Los autores antiguos solían dedicar sus libros a algún personaje concreto, fuera famoso o fuera amigo del escritor.
En los libros bíblicos tenemos también un caso curioso en el que dos libros son dirigidos a una misma persona: Teófilo. Se trata del tercer evangelio y del libro de los Hechos de los apóstoles. Ambos libros, anónimos en sí mismos, han sido atribuidos por la tradición a san Lucas, médico de profesión y discípulo de san Pablo.
Parece que a san Lucas no le importaba mucho aparecer como el autor de su evangelio. De hecho, él se considera dentro de la gran tradición de la Iglesia primitiva, que recoge las tradiciones sobre Jesús para transmitirlas a aquellos que no habían conocido al Maestro.
El evangelio permanece anónimo, pero san Lucas sí ha querido poner nombre al destinatario de sus dos libros.

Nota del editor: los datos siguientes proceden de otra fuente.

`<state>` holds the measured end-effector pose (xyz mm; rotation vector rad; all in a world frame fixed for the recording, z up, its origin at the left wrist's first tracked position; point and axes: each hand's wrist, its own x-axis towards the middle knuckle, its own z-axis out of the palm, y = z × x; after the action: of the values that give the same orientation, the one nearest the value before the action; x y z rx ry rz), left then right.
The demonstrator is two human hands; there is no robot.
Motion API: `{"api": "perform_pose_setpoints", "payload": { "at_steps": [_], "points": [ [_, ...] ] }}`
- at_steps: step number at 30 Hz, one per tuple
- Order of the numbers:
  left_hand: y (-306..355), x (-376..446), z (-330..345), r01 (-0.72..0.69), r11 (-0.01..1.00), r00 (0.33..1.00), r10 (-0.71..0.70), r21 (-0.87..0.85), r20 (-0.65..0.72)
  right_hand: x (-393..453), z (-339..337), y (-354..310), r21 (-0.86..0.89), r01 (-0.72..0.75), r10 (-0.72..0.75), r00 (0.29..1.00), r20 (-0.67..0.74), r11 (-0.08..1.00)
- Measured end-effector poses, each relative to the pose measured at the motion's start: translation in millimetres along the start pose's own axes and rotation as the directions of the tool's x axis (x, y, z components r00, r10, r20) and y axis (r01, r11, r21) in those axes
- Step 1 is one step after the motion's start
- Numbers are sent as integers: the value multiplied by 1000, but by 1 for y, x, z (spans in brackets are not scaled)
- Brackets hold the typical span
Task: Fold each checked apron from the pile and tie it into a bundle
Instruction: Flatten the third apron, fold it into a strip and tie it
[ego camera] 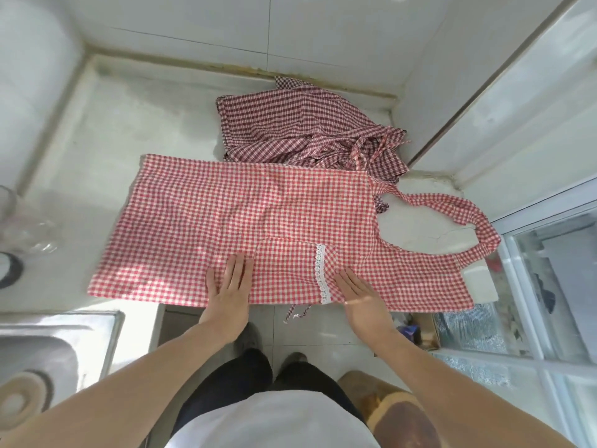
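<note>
1. The red-and-white checked apron (pixel 245 221) lies spread flat across the pale countertop (pixel 129 140), filling the middle of the view, bib toward 3 o'clock. Its near hem runs along the counter's front edge, so part of the cloth there may hang out of sight.
2. A thin tie (pixel 295 313) dangles below that front edge at 6 o'clock; its upper end is hidden under the apron.
3. The neck loop (pixel 478 221) curves out at 3 o'clock over the cracked counter corner, reaching the counter's right edge.
4. A lace-trimmed pocket (pixel 290 273) sits on the near half, with its white lace strip between the two hands.
5. The left hand (pixel 231 286) and the right hand (pixel 358 295) both rest open, palms down, fingers flat on the fabric, gripping nothing.
6. The pile of darker checked aprons (pixel 307 130) sits crumpled at 12 o'clock against the wall, its near edge tucked beneath the spread apron; how many it holds cannot be told.
7. Bare counter lies open toward 10 o'clock.
8. A steel sink (pixel 48 344) is cut off at 8 o'clock.
</note>
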<state>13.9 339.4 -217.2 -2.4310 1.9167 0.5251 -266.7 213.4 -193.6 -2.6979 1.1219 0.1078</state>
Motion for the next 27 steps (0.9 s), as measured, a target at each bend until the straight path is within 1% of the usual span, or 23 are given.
{"api": "perform_pose_setpoints", "payload": {
  "at_steps": [3,4,5,7,8,10,11,14,16,18,20,22,24,26,27],
  "points": [
    [4,-2,-18,48,995,994,-56,-89,-89,-2,-12,-2,-29,-14,11,992,-122,999],
    [-2,-1,-22,62,991,991,-75,-123,-109,0,-13,-2,-30,-30,26,992,-121,999],
    [-8,-2,-23,72,988,987,-90,-135,-130,-2,-12,0,-35,-41,37,994,-99,999],
    [-16,-7,-31,75,988,982,-97,-135,-162,-7,-8,10,-76,-75,75,997,-10,994],
    [-20,-8,-36,80,987,976,-106,-141,-188,-8,-6,15,-85,-116,119,992,37,990],
    [-21,-15,-48,118,982,966,-147,-145,-213,-14,-9,23,-66,-173,178,981,73,983],
    [-21,-18,-54,153,979,967,-177,-137,-184,-16,-13,25,-50,-172,176,980,90,984],
    [-29,-13,-70,263,961,963,-266,-90,-30,-12,-33,30,-8,-142,142,979,144,990],
    [-31,-4,-81,255,965,966,-253,-56,52,-5,-54,36,-9,-92,91,960,265,996],
    [-39,5,-92,213,976,972,-206,-48,108,5,-79,39,-4,-104,95,890,447,995],
    [-47,13,-103,172,983,967,-157,-62,200,15,-107,37,2,-124,100,810,578,992],
    [-54,26,-118,139,984,946,-100,-109,309,29,-135,35,48,-173,100,750,654,984],
    [-64,42,-134,118,986,922,-66,-114,382,47,-157,41,85,-245,115,700,705,966],
    [-75,60,-151,77,989,915,-20,-126,404,69,-175,47,100,-316,128,627,768,944],
    [-77,65,-158,64,988,914,-1,-143,406,78,-181,52,79,-318,141,610,780,945]
  ]
}}
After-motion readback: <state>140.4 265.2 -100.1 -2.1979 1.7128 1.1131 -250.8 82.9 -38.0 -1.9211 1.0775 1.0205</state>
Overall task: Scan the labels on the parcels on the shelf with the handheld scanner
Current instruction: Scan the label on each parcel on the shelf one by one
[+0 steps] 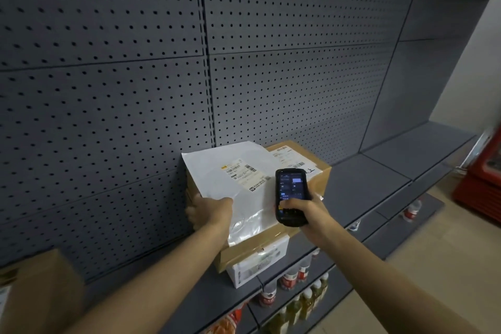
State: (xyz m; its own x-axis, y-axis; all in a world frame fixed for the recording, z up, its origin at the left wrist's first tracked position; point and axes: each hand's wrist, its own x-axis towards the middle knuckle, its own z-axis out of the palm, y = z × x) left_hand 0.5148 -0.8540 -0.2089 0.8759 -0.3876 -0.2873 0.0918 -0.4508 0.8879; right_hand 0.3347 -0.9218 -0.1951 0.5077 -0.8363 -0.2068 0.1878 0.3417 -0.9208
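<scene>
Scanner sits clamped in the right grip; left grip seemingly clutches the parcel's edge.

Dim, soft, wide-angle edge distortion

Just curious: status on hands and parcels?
Right hand grips scanner. Left hand holds white mailer bag atop cardboard box. Labels unobstructed.

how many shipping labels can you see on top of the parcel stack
2: one label on the white mailer bag, one label on the brown box behind the scanner. Lower parcels may carry hidden labels.
</scene>
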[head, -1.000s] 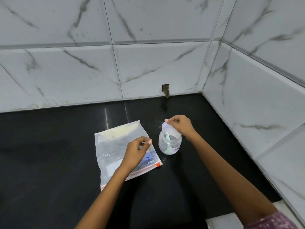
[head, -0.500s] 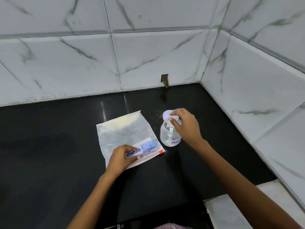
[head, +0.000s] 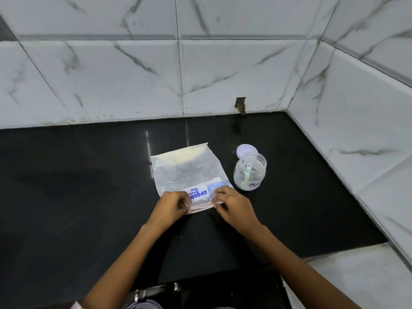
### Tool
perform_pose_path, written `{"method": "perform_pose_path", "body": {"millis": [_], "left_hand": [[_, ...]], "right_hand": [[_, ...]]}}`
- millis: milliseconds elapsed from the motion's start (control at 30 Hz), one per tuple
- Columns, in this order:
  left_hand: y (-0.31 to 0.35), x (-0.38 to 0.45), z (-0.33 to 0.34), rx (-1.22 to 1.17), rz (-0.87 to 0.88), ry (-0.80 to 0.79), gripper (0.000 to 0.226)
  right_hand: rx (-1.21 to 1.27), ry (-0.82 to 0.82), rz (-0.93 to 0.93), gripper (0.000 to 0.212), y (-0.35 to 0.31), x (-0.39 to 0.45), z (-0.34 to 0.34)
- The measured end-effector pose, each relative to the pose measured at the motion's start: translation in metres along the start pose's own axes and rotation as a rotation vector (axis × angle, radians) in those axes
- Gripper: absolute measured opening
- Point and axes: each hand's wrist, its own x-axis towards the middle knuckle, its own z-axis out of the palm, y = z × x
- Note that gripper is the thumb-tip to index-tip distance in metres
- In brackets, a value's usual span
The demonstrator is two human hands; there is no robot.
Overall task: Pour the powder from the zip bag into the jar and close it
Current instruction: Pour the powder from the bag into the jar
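The zip bag lies flat on the counter, with the jar just to its right. The lid lies behind the jar, and a spoon stands inside it. Both hands rest on the bag's near edge, left hand beside right hand.

Even, bright light overhead; thin glare streak on the black counter, soft shadow at its left. Wide-angle bend at edges; focus mostly sharp.

The zip bag is laid flat on the black countertop, pale powder gathered at its far end. Its near, sealed edge is pinched by the left hand and the right hand, one at each corner. Just right of the bag, the clear jar is stood upright and uncovered, a pale green scoop inside. The lid is seen just behind the jar.
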Motion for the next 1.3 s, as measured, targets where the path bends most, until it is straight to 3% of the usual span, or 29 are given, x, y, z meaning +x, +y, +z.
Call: {"method": "perform_pose_path", "body": {"millis": [233, 433, 600, 800, 1100, 1167, 1300], "left_hand": [[0.015, -0.001, -0.025, 0.023, 0.162, 0.163, 0.02], [0.038, 0.011, -0.086, 0.131, 0.342, 0.272, 0.032], [0.061, 0.031, -0.141, 0.217, 0.376, 0.34, 0.037], [0.083, 0.042, -0.179, 0.297, 0.436, 0.362, 0.041], [0.092, 0.045, -0.182, 0.396, 0.334, 0.116, 0.037], [0.098, 0.039, -0.175, 0.401, 0.367, 0.147, 0.025], [0.126, 0.03, -0.142, 0.364, 0.541, 0.292, 0.033]], "right_hand": [[-0.078, -0.023, -0.026, 0.015, -0.013, 0.013, 0.001], [-0.051, 0.268, -0.012, 0.012, -0.028, 0.056, -0.047], [-0.07, 0.28, -0.035, 0.018, -0.049, 0.09, -0.088], [-0.038, 0.384, 0.064, 0.026, -0.07, 0.115, -0.128], [0.048, 0.269, 0.142, 0.021, -0.073, 0.109, -0.141], [0.083, 0.243, 0.152, 0.019, -0.072, 0.105, -0.139], [0.148, 0.211, 0.162, 0.02, -0.069, 0.1, -0.14]]}}
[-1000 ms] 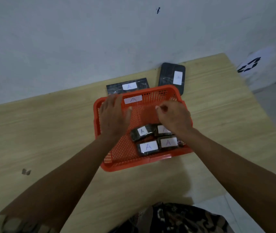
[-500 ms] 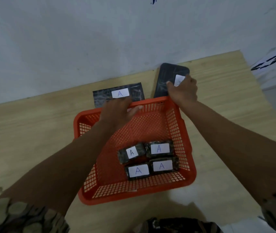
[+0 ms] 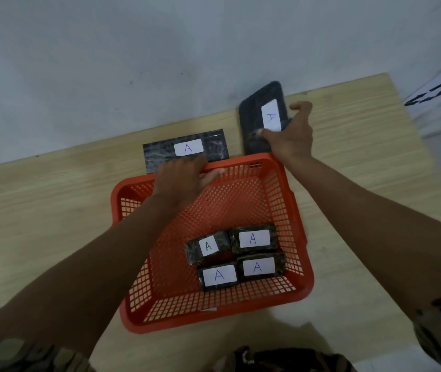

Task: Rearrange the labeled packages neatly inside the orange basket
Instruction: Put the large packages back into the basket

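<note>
An orange mesh basket sits on the wooden table. Several small dark packages with white "A" labels lie in a block near its front right corner. Behind the basket, a flat dark package labeled "A" lies on the table. My left hand reaches over the basket's far rim, fingers on this package's near edge and thumb inside the rim. Further right, a larger dark rounded package labeled "A" is tilted up off the table, and my right hand grips its right side and lower edge.
A grey wall runs right behind the table's far edge. The light wooden table stretches left and right of the basket. A white sheet with black marks lies beyond the table's right corner.
My right hand has closed on the rounded package and tipped it up from the table. My left hand has moved forward onto the flat package's near edge.
</note>
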`<control>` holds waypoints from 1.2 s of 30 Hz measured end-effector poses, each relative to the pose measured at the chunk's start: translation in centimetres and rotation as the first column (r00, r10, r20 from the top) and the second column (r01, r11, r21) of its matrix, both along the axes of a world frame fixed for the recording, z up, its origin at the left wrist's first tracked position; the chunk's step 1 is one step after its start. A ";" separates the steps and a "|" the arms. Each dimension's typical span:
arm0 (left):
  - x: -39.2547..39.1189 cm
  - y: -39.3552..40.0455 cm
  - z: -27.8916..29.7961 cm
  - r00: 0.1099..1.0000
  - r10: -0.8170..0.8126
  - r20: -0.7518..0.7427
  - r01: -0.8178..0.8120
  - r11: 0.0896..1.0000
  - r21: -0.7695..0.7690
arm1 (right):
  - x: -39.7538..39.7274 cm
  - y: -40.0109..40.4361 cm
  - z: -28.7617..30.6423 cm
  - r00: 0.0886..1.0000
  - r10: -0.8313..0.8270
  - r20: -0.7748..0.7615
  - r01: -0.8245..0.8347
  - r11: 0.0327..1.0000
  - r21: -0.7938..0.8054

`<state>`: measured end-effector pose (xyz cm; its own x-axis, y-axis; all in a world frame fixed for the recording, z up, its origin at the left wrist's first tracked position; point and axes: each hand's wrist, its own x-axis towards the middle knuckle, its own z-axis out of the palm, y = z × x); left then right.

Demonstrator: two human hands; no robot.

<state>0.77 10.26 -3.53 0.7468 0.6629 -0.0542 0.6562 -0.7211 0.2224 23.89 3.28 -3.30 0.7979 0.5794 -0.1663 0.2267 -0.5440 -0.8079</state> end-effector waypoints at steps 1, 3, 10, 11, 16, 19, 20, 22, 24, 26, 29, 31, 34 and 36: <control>0.0 0.1 0.1 1.000 -0.003 0.009 0.003 1.000 -0.016 | -0.1 -0.2 0.7 0.997 0.033 0.071 -0.037 0.998 0.051; -0.2 0.2 0.1 0.999 -0.020 0.043 0.022 0.999 -0.047 | -0.8 -0.5 2.2 0.973 0.098 0.211 -0.134 0.978 0.160; -3.8 1.5 0.6 0.996 -0.043 0.079 0.043 0.999 -0.002 | -4.7 -1.6 5.9 0.823 0.321 0.469 -0.480 0.834 0.271; -4.7 1.8 0.7 0.998 -0.036 0.056 0.036 0.999 -0.003 | -5.0 -2.0 6.0 0.800 0.358 0.482 -0.521 0.813 0.261; -8.4 2.7 0.6 1.000 0.006 0.026 -0.006 1.000 0.005 | -5.3 -3.4 6.0 0.672 0.648 0.358 -0.715 0.694 0.084; -8.6 2.5 0.2 0.999 0.010 0.037 -0.011 1.000 0.028 | -5.4 -3.6 5.5 0.559 0.826 0.073 -0.823 0.563 -0.071; -8.5 2.4 0.2 0.999 0.009 0.041 -0.010 1.000 0.028 | -5.4 -3.6 5.2 0.536 0.844 0.024 -0.838 0.535 -0.108; -8.4 2.4 0.1 0.999 0.006 0.042 -0.007 1.000 0.018 | -5.5 -3.5 4.6 0.513 0.858 -0.016 -0.848 0.504 -0.162; -8.5 2.5 -0.2 0.999 0.007 0.040 -0.008 1.000 0.021 | -5.7 -3.1 4.1 0.502 0.863 -0.059 -0.852 0.482 -0.203; -8.5 2.5 -0.3 0.999 0.005 0.045 -0.007 0.999 0.036 | -6.0 -2.7 3.8 0.477 0.876 -0.073 -0.849 0.437 -0.297; -8.5 2.5 -0.4 0.999 0.000 0.039 -0.002 0.998 0.057 | -6.6 -2.4 3.5 0.434 0.901 0.022 -0.791 0.393 -0.469; -8.5 2.5 -0.4 0.999 0.000 0.036 -0.001 0.999 0.054 | -7.6 -3.1 3.4 0.404 0.905 0.130 -0.767 0.413 -0.491; -8.5 2.5 -0.5 0.999 -0.007 0.048 0.005 0.999 0.044 | -9.1 -4.9 2.7 0.389 0.852 0.350 -0.702 0.520 -0.486; -8.5 2.5 -0.5 0.999 -0.011 0.052 0.008 0.999 0.051 | -10.1 -5.9 2.0 0.398 0.796 0.456 -0.653 0.595 -0.468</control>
<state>-7.72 12.73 -3.99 0.7538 0.6568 0.0187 0.6379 -0.7384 0.2188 13.83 -2.66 -1.34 0.0461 0.9984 -0.0335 0.9660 -0.0531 -0.2532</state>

Aparece claro, en primer lugar, que ha querido que sus dos obras sean leídas como un conjunto. En la primera de ellas, el protagonista es Jesús de Nazaret, desde su infancia hasta su ascensión, resucitado, a los cielos. En la segundo, la protagonista es la Iglesia, la comunidad de discípulos, desde la ascensión de Jesús hasta la llegada de san Pablo a Roma.
La ascensión, por tanto, marca la divisoria entre ambos escritos, es el gozne que une la misión de Jesús con la misión de sus discípulos. La visibilidad de la tarea encuentra ahora en la Iglesia su centro, aunque sigue siendo Jesús, el Maestro vivo, el protagonista de todo. En san Lucas, este protagonismo aparece subrayado con la presencia del Espíritu de Dios, sin cuya gracia sería imposible la misión de la Iglesia de Jesús.
Para san Lucas, la misión de la Iglesia no se puede entender en sí misma: es la segunda parte de una misión que comenzó con Jesús que, a su vez, es continuación y plenitud de la misión de los profetas en el Antiguo Testamento. La fuente de la tarea de la Iglesia es la vida de Jesús.
Pero también es cierto lo contrario: el ministerio de Jesús tampoco puede entenderse aislado, sino en relación con la misión posterior de su Iglesia. La salvación que Jesús nos trae de parte de Dios requiere también la misión de la comunidad nacida en torno al Hijo de Dios.
Además de ofrecernos una perspectiva unida y rica de matices con sus dos libros, san Lucas nombra al destinatario de sus escritos. No sabemos si Teófilo es un personaje histórico concreto, o es un símbolo; también puede ser ambas cosas. Los narratólogos modernos hablarían de «lector implícito».
Llama la atención el significado del nombre de este varón griego a quien se dirige el libro de Jesús y el libro de su Iglesia: «Teófilo». Este nombre se compone de dos palabras griegas: Teo-, del nombre del dios griego superior, Zeus (Theos), y -filo, del verbo «amar» (fileô), con un matiz de amistad.
La relación entre ambas palabras puede entenderse en sentido activo o en sentido pasivo: «el amado de Dios» o «el que ama a Dios». Ambos sentidos son posibles y, seguramente, san Lucas pretendía la ambivalencia. Probablemente, es más verosímil el primer significado, el pasivo, que, por otra parte, es el que prima desde el punto de vista teológico.
En las cuestiones de amor, el cristianismo tiene claro que Dios siempre va por delante: «Tanto amó Dios al mundo, que entregó a su Hijo único». Nos acercamos, como Teófilo, a leer el evangelio porque Dios nos ama. La lectura del texto bíblico es una caricia de Dios a sus hijos, es el acto de amistad del Amigo, que nos cuenta todo sobre su Padre.
Pero también es cierto el sentido activo: cuanto más leemos el texto más se ensancha el corazón para amar a Dios; de esta manera, lectura y amor se van alimentando: porque amamos más, buscamos más.
Teófilo, en el filo de la ascensión, es el patrono de todos los lectores bíblicos, de todos los creyentes que van alimentando el amor a Dios con el pan de la Palabra.